What Kinds of Down Lighting are Safer for the Residents?

Recessed or lower lighting is becoming more and more popular in the modern-day lifestyle. These lights offer modern-day designs, colours, and shapes that can be matched perfectly with any décor. These lights represent a specific versatile lighting solution that goes well with modern homes where a suspended or recessed ceiling is installed. But it would be shocking to know that simply cutting holes into your ceiling to install these lights can bring a significant risk of fire.

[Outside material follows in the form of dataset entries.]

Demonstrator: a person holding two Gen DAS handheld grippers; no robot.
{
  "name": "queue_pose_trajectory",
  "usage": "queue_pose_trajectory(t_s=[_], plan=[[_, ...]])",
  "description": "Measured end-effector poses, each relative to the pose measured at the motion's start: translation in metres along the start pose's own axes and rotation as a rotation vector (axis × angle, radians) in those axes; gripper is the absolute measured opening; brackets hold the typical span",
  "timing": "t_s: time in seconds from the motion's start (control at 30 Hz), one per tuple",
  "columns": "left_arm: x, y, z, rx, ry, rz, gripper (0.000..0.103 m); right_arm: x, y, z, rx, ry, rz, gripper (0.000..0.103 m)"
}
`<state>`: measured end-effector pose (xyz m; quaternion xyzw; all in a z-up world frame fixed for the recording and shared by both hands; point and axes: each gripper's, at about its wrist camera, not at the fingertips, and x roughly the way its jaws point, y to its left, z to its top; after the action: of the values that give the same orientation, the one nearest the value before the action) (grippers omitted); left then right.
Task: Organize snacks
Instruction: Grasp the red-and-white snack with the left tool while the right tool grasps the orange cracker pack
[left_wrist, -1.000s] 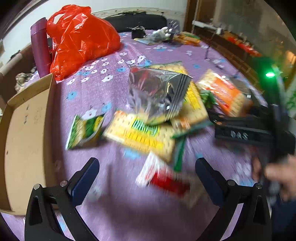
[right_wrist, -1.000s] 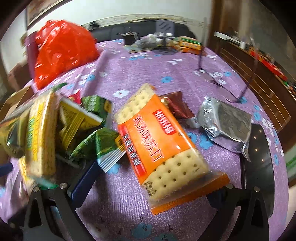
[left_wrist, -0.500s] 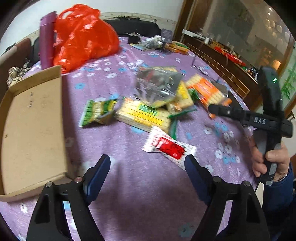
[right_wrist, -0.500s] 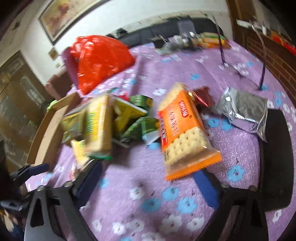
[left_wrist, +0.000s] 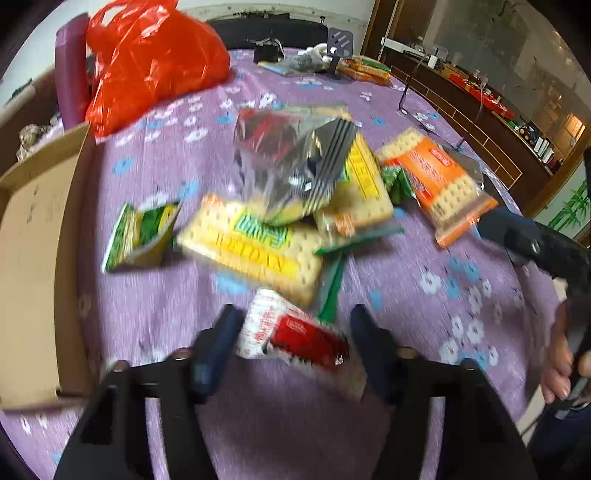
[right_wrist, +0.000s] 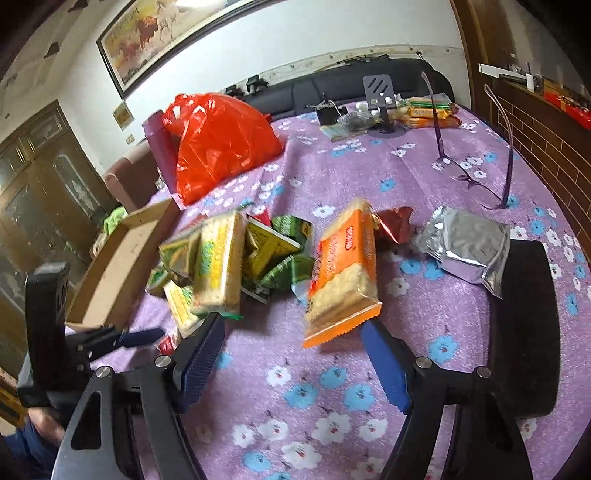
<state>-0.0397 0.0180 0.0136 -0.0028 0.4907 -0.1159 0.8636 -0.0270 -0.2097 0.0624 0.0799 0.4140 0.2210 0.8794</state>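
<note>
Your left gripper (left_wrist: 295, 336) has just been closing around the near red-and-white snack packet (left_wrist: 291, 338), pads not yet pressing it. Your right gripper (right_wrist: 291, 350) stands open, near the orange cracker pack (right_wrist: 343, 273). First pickup seems underway.

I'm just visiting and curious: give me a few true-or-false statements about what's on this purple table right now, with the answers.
1. The cardboard box is full of snacks. False: its visible inside is bare.
2. A red-and-white packet lies between the left gripper fingers. True.
3. The right gripper is clamped on the orange cracker pack. False: its jaws are apart, not pressing it.
4. A red plastic bag sits on the table. True.
5. The eyeglasses lie inside the box. False: they stand on the tablecloth.
</note>
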Motion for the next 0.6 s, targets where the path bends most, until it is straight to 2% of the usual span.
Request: queue_pose_trajectory(t_s=[0.13,0.33,0.5,0.6], plan=[[-0.003,0.000,-0.002,0.031,0.002,-0.028,0.037,-0.010,-0.010,-0.004,0.004,-0.010,-0.011,0.080],[-0.015,0.015,-0.016,0.033,-0.007,-0.084,0.030,-0.016,-0.023,0.006,0.004,-0.023,-0.056,0.080],[-0.021,0.028,-0.022,0.002,-0.016,-0.108,0.028,0.012,-0.020,0.019,-0.030,0.044,-0.091,0.080],[-0.027,0.034,-0.023,-0.012,-0.022,-0.128,0.025,0.031,-0.014,0.025,-0.081,0.072,-0.164,0.079]])
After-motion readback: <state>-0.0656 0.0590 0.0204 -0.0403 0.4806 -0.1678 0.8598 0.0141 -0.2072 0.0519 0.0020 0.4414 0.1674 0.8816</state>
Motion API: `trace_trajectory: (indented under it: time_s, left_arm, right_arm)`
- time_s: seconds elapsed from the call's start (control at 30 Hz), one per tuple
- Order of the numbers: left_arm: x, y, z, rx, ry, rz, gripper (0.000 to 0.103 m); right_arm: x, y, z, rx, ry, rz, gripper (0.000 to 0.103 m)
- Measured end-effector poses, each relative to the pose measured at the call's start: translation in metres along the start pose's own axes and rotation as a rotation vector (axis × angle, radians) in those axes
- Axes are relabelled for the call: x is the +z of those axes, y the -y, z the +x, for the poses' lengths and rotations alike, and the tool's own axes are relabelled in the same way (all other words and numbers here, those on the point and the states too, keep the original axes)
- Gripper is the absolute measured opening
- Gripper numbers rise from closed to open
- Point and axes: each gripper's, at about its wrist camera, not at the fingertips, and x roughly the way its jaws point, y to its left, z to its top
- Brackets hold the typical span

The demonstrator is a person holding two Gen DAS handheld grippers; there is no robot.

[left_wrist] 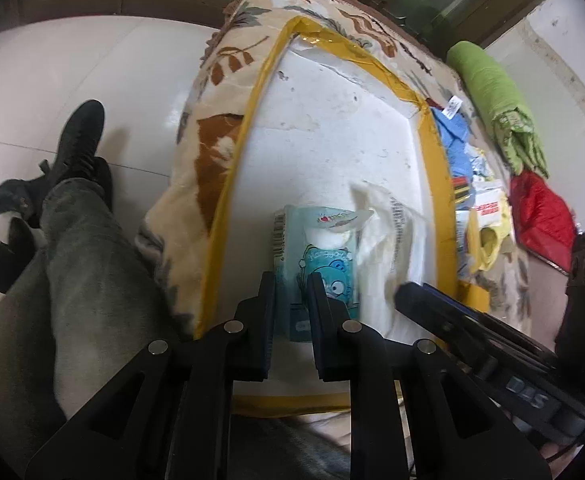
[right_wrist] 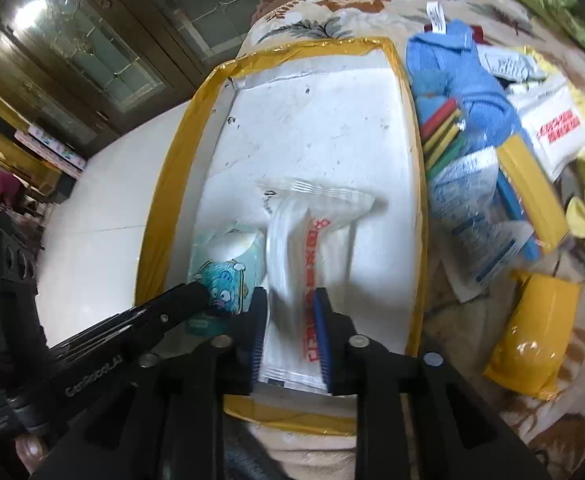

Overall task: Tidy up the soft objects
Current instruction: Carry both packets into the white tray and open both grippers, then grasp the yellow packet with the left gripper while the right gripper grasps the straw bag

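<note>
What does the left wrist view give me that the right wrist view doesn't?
Left wrist only: my legs and black shoes on the white floor, and a red cloth. Right wrist only: the yellow pouch and the colored sponge stack. Both: the white tray, the cartoon tissue pack in the left gripper, and the white packet in the right gripper.

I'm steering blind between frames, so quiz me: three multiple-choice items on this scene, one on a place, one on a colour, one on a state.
1. Where is the blue towel?
A. inside the box
B. on the blanket right of the box
C. on the floor

2. What colour is the tape on the foam box rim?
A. yellow
B. red
C. green

3. What is the right gripper doing?
A. open, empty
B. shut on the white packet
C. out of view

Key: 1 B, it lies outside the right wall; 2 A, yellow edging; 3 B, the fingers pinch the packet.
</note>
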Motion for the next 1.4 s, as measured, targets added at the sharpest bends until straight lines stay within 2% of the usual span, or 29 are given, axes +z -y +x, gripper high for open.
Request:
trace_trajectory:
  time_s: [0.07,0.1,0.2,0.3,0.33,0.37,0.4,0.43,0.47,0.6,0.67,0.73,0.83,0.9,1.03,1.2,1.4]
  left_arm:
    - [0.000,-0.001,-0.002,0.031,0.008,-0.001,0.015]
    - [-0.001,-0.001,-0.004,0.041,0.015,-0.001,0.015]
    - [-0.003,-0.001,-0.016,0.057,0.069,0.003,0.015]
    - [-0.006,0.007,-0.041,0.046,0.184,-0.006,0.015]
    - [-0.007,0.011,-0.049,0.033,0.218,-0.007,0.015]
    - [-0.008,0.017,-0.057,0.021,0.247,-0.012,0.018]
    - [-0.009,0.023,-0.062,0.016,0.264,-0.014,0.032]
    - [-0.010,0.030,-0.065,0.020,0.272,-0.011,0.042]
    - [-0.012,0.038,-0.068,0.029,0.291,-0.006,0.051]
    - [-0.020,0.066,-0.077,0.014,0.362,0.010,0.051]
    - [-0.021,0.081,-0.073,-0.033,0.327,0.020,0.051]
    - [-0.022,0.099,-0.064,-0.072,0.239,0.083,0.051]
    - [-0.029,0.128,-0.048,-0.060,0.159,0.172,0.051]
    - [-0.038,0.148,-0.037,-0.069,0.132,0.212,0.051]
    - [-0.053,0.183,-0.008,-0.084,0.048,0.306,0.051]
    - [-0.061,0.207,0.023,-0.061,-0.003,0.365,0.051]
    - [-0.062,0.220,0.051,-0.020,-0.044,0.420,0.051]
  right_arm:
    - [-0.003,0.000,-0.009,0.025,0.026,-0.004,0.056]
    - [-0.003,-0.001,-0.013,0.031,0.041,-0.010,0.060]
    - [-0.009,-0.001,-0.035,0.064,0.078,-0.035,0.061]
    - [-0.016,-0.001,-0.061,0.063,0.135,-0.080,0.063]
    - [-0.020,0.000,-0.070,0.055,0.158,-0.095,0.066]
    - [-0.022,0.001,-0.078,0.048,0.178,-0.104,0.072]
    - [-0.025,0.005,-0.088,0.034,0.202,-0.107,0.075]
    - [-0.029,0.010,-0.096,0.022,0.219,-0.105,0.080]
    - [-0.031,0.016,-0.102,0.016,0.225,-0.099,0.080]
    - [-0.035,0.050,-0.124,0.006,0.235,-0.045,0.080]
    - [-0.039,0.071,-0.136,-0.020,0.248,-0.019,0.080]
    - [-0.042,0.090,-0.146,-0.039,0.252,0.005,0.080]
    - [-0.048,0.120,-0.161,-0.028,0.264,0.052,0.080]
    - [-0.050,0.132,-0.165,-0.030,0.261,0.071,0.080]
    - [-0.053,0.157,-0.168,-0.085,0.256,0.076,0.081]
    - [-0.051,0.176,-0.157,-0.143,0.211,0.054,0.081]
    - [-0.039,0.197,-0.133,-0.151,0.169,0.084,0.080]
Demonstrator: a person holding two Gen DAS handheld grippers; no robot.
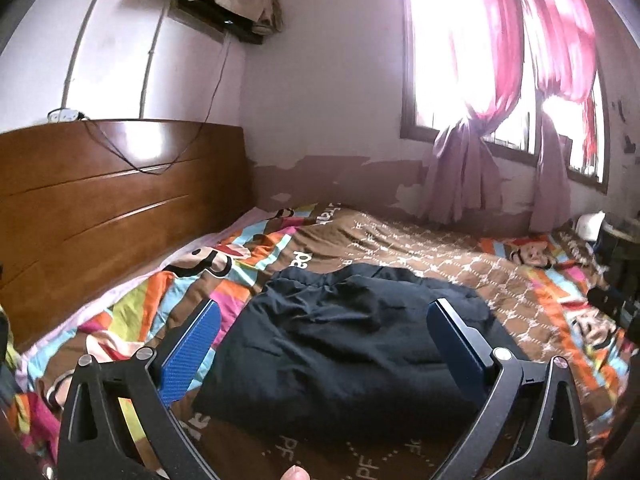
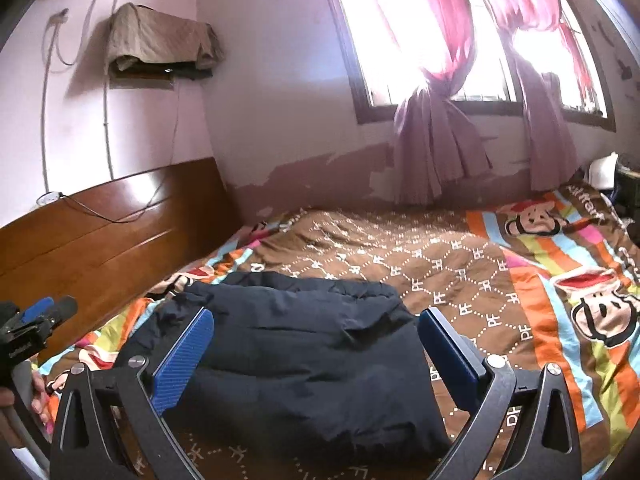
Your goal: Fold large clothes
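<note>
A dark navy padded garment (image 1: 344,344) lies folded into a thick bundle on the bed; it also shows in the right wrist view (image 2: 304,356). My left gripper (image 1: 324,316) is open, its blue pads spread on either side of the bundle, above it and holding nothing. My right gripper (image 2: 316,320) is open the same way over the bundle, empty. The left gripper (image 2: 38,316) also appears at the left edge of the right wrist view. The garment's sleeves are hidden inside the fold.
The bed is covered by a brown and striped cartoon quilt (image 2: 460,264). A wooden headboard (image 1: 100,192) stands at the left. Window with pink curtains (image 1: 500,60) behind the bed. Dark items (image 1: 616,264) sit at the bed's right end.
</note>
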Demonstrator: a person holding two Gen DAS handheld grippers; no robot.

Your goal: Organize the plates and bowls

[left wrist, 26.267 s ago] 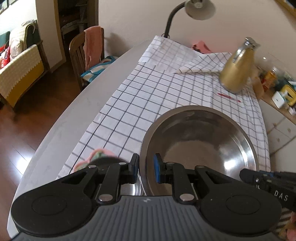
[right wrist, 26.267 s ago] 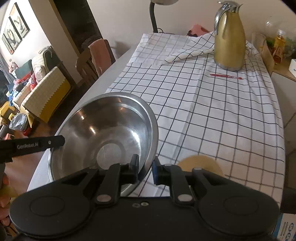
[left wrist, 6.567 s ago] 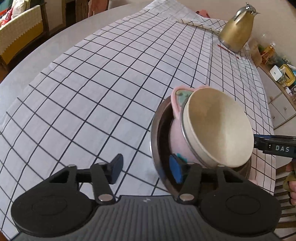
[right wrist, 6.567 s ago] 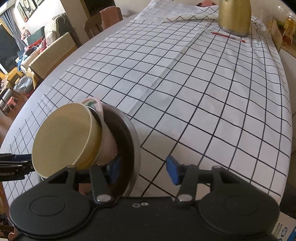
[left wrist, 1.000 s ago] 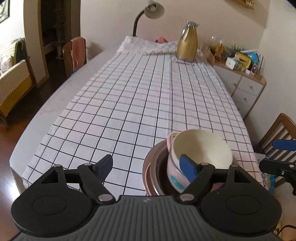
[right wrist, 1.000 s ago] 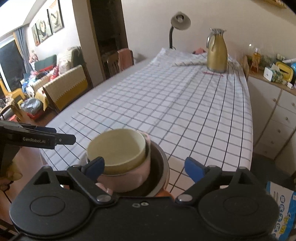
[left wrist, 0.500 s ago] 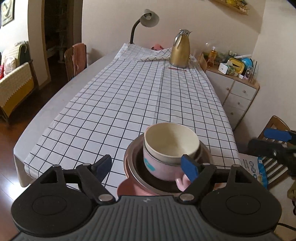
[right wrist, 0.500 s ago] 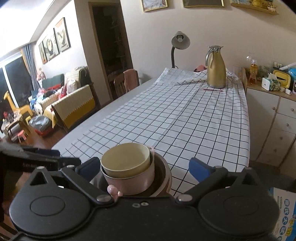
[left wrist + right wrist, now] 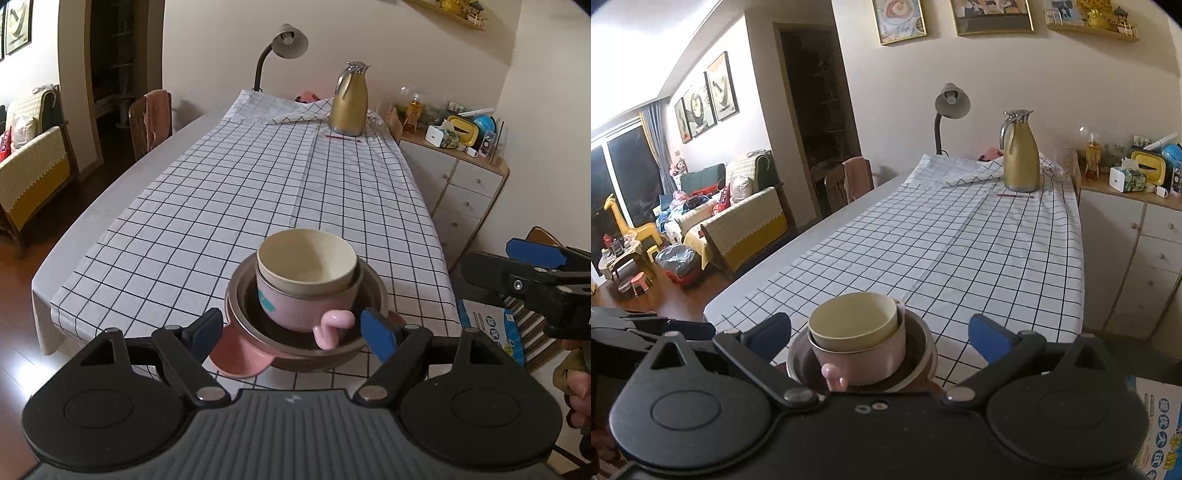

What Kinds of Down Lighting are Safer for the Residents?

Because of small holes in the ceiling, it is easy for smoke and flames to get enter the ceiling cavities in the event of a fire and spread it in a matter of minutes to the entire home. To combat this problem, we recommend you invest in fire rated down lights. Because these lights effectively seal off the holes created in the ceiling and slow down the spread of fire. These lights come with an intumescent pad that automatically swells when it reaches a specific temperature. It blocks the spread of the fire, which is then forced to spend time finding another way around the obstacle.

It slows down the spread of the fire and enables the building’s occupants to escape the conflagration. Also, it allows additional time for the fire to be controlled. Fire-rated down lights are rated for 30, 60, and 90 minutes of protection, which means these lights give you time to escape from the building and handle the entire situation.

It is highly recommended that all fire-rated down lights should be fire rated. It is for your protection as fire-rated down lights give you more time to escape and help slow the spread of fire through floors.

Benefits of Using Fire rated down lights:

Delaying the Spread of Fire: As soon as you put a hole in the ceiling to fit a down light, you have a potential fire hazard. Ceiling helps hide joists in our homes. They also act as fire barriers. If people are working or living on the floor above where the down lights are installed, down lights have to be fire-rated because they restore the ceiling’s fire integrity. It slows the spread of fire like a ceiling would. Non-fire-rated down lights leave small holes in the ceiling because that fire can spread out quickly through the property. Wooden joists are the next part of the building to be affected by the fire that fastens the complete collapse. Every fire-rated down light has come with a pad that grows and swells when exposed to a specific temperature. It creates a safety barrier that could save lives. The barrier slows the spread of fire and gives opportunity to the occupants before the building starts to fall in on them.

Live Saving Device: On fire rated down lights, you will see fire ratings such as 30, 60, and 90. These are the number of minutes that can delay the fire by that product. We recommend that you should go for the highest number possible.